Vargas Llosa: No era fácil escribir historias. Al volverse palabras, los proyectos se marchitaban en el papel y las ideas e imágenes desfallecían. ¿Cómo reanimarlos? Por fortuna, allí estaban los maestros para aprender de ellos y seguir su ejemplo. Flaubert me enseñó que el talento es una disciplina tenaz y una larga paciencia. Faulkner, que es la forma –la escritura y la estructura– lo que engrandece o empobrece los temas. Martorell, Cervantes, Dickens, Balzac, Tolstoi, Conrad, Thomas Mann, que el número y la ambición son tan importantes en una novela como la destreza estilística y la estrategia narrativa. Y estaban también Sartre, Camus, Orwell y Malraux para recordarme otras cosas.
Saramago: Y algunas veces, en noches calientes de verano, después de la cena, mi abuelo decía: “José, hoy vamos a dormir los dos debajo de la higuera”. En medio de la paz nocturna, entre las ramas altas del árbol, una estrella se me aparecía, y después, lentamente, se escondía detrás de una hoja, y mirando en otra dirección, tal como un río corriendo en silencio por el cielo cóncavo, surgía la claridad traslúcida de la Vía Láctea, el camino de Santiago, como todavía le llamábamos en la aldea. Mientras el sueño llegaba, la noche se poblaba con las historias y los sucesos que mi abuelo me iba contando: leyendas, apariciones, asombros, episodios singulares, muertes antiguas, escaramuzas de palo y piedra, palabras de antepasados, un incansable rumor de memorias que me mantenía despierto, el mismo que suavemente me acunaba.
Vargas Llosa: Estos autores, fueron los amigos más serviciales, los animadores de mi vocación, en cuyos libros descubrí que, aún en las peores circunstancias, hay esperanzas y que vale la pena vivir, aunque fuera sólo porque sin la vida no podríamos leer ni fantasear historias.
Saramago: Ese fue mi abuelo Jerónimo, pastor y contador de historias, que, al presentir que la muerte venía a buscarlo, se despidió de los árboles de su huerto uno por uno, abrazándolos y llorando porque sabía que no los volvería a ver.

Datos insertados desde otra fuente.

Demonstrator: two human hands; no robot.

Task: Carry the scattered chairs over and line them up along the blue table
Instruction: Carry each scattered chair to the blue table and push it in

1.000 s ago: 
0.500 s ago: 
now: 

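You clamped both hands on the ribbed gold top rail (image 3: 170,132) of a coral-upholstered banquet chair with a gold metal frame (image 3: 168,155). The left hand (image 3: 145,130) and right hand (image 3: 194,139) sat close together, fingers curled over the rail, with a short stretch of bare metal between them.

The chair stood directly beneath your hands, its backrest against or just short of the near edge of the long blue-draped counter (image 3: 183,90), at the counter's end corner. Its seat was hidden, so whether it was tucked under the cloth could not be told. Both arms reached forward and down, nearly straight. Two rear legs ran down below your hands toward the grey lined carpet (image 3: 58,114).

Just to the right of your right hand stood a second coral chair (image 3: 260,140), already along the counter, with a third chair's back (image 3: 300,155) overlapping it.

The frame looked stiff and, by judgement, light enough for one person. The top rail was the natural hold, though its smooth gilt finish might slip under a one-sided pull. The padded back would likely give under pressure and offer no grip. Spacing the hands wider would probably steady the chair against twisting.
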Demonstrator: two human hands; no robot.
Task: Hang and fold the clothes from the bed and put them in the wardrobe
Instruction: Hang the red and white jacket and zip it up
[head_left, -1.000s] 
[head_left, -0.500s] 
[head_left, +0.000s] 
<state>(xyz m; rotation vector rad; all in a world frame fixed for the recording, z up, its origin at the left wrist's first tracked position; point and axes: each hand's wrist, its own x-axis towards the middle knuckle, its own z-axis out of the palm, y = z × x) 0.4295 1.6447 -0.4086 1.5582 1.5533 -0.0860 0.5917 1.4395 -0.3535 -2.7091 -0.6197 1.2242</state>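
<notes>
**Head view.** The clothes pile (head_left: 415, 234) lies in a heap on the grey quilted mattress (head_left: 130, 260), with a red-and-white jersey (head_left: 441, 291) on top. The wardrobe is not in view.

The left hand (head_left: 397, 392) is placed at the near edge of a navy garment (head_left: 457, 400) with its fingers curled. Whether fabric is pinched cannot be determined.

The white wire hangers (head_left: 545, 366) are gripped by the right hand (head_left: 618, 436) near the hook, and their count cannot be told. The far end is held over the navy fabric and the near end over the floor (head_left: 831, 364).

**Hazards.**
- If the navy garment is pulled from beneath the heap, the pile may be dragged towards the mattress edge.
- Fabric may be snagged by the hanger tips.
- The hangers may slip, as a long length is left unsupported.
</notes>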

Vargas Llosa: Mi salvación fue leer, leer los buenos libros, refugiarme en esos mundos donde vivir era exaltante, intenso, una aventura tras otra, donde podía sentirme libre y volvía a ser feliz. Y fue escribir, a escondidas, como quien se entrega a un vicio inconfesable, a una pasión prohibida. La literatura dejó de ser un juego. Se volvió una manera de resistir la adversidad, de protestar, de rebelarme, de escapar a lo intolerable, mi razón de vivir.

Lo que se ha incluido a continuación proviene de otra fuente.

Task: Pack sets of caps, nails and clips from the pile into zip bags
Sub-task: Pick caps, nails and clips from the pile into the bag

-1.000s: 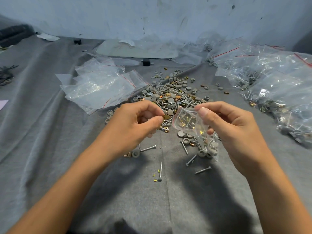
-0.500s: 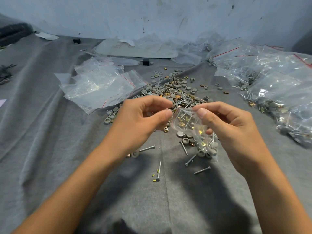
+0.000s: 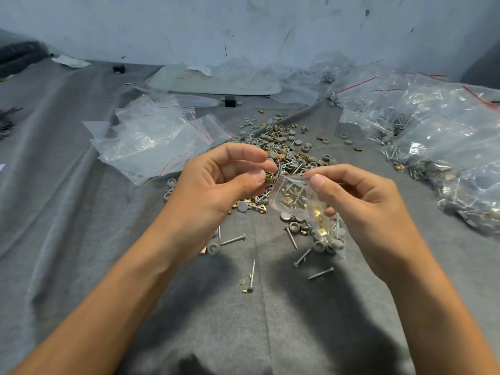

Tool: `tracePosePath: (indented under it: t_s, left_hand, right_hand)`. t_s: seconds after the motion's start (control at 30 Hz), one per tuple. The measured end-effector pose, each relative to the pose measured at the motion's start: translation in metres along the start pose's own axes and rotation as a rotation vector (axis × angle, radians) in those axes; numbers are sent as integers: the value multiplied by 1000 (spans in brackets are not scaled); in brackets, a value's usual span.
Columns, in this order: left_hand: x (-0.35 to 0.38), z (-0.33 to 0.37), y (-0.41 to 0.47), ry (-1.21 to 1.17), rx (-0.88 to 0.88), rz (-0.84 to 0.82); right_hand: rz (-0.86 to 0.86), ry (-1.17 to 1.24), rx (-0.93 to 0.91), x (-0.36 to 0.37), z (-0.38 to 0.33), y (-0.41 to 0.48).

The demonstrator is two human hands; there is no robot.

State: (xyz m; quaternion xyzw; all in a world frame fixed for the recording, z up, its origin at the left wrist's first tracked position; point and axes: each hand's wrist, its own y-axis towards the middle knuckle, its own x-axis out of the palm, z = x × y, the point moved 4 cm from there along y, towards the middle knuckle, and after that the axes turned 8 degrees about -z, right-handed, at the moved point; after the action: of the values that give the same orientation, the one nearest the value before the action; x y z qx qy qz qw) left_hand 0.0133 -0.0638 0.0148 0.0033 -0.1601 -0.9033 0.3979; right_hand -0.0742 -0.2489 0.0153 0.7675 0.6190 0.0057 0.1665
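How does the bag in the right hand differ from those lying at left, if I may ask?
The held bag holds clips, nails and caps; the left bags look empty. The held bag hangs open from the right hand; the left bags lie heaped. Both are clear with red zip strips.

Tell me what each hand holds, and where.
Left hand pinches a gold clip between thumb and forefinger; right hand pinches the small zip bag at its open top edge.
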Motion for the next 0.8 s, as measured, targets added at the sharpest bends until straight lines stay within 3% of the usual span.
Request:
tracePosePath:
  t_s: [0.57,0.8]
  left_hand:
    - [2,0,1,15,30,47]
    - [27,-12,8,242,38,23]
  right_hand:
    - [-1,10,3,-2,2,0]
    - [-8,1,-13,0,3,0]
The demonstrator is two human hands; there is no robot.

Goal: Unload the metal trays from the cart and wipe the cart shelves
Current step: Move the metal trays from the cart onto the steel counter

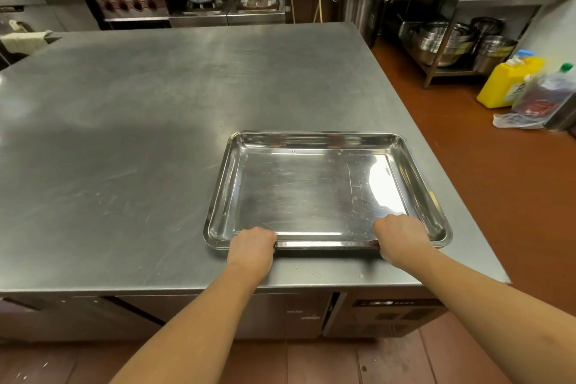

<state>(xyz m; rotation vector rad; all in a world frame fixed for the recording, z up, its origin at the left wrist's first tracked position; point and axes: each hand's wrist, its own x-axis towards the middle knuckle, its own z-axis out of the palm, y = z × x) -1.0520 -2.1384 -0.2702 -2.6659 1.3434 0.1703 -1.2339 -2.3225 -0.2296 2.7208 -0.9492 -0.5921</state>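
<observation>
Left hand (252, 243) and right hand (400, 235) grip the near rim of what seems a stack of metal trays (314, 190) on the steel worktable (140, 134)

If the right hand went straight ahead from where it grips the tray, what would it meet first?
Only the tray itself: its far rim lies ahead of the right hand. Beyond it the table looks free, though depth is unclear.

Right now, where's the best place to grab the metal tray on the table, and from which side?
The near long rim, from the front edge of the table. The metal tray lies flat there with a rolled lip around shallow walls; the left hand and right hand curl over that lip, spaced apart, likely keeping it level.
</observation>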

Saramago: Ahora soy capaz de ver con claridad quiénes fueron mis maestros de vida; mis abuelos y mis padres, los que más intensamente me enseñaron el duro oficio de vivir. Pues al pintarlos con tintas de literatura, transformándolos, de las simples personas de carne y hueso que habían sido, en personajes y de otro modo constructores de mi vida, estaba, sin darme cuenta, trazando el camino por donde mis personajes literarios surgirían; y acabarían haciendo de mí la persona en que hoy me reconozco: creador de esos personajes y al mismo tiempo criatura de ellos.
Este diálogo imaginario, tejido a base de contrapuntos, precisa un hecho: La literatura no exige condición de clase, pobreza económica o sufrimiento existencial para existir y serlo, y mostrar así, el amplio abanico de la condición humana, con sus abismos, sus heroísmos y sus desvaríos.